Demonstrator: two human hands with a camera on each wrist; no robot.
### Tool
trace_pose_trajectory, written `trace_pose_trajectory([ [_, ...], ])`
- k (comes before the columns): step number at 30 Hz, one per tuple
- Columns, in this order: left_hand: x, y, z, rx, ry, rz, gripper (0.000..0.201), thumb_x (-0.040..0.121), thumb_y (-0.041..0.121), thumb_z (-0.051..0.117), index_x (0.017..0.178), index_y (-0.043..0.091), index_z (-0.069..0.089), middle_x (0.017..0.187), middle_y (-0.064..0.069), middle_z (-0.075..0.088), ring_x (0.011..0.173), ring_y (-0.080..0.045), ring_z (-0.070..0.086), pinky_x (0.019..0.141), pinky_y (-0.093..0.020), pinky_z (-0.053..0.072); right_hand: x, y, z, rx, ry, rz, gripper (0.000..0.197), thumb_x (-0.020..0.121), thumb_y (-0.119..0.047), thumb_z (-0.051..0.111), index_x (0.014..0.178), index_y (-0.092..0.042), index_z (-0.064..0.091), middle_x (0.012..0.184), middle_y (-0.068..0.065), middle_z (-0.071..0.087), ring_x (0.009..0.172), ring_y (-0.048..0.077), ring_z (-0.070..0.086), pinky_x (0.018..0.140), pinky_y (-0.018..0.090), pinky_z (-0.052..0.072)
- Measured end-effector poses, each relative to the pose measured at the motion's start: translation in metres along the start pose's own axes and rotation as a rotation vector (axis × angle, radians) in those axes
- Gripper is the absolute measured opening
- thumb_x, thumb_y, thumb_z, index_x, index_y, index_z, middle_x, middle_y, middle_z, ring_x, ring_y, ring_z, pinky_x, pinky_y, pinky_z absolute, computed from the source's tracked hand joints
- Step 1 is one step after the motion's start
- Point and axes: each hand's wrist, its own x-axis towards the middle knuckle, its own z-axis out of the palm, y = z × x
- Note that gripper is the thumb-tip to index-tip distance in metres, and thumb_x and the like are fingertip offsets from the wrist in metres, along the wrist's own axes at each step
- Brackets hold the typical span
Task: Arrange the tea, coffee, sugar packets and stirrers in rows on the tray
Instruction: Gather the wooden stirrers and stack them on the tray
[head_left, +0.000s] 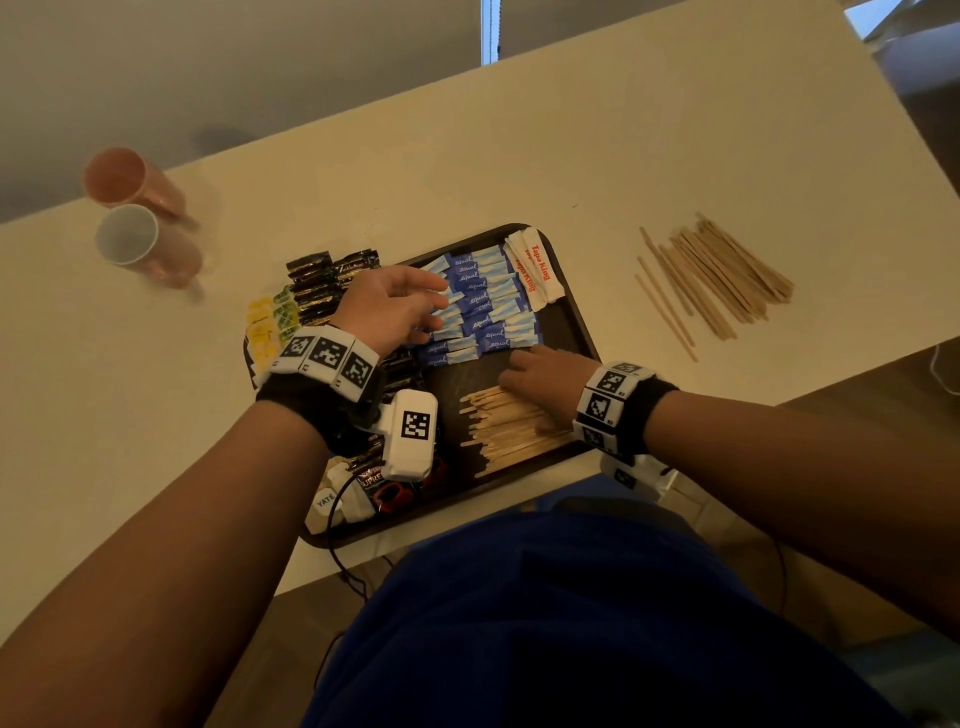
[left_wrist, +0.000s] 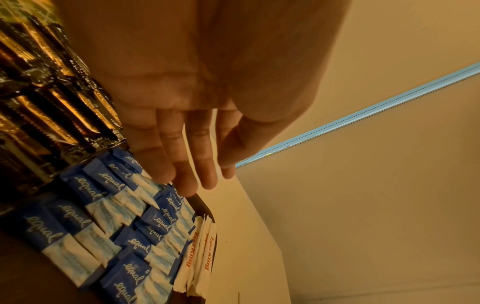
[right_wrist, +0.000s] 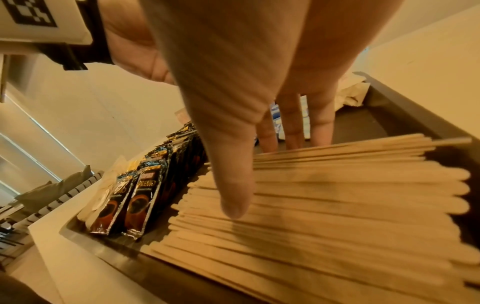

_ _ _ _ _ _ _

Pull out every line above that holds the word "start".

- Measured end-effector poses, each relative to the pose measured at the motion's start: translation in metres along the start pose's own axes and rotation as a rotation vector (axis × angle, radians) in those axes
- Step 1 is one step after the motion's start

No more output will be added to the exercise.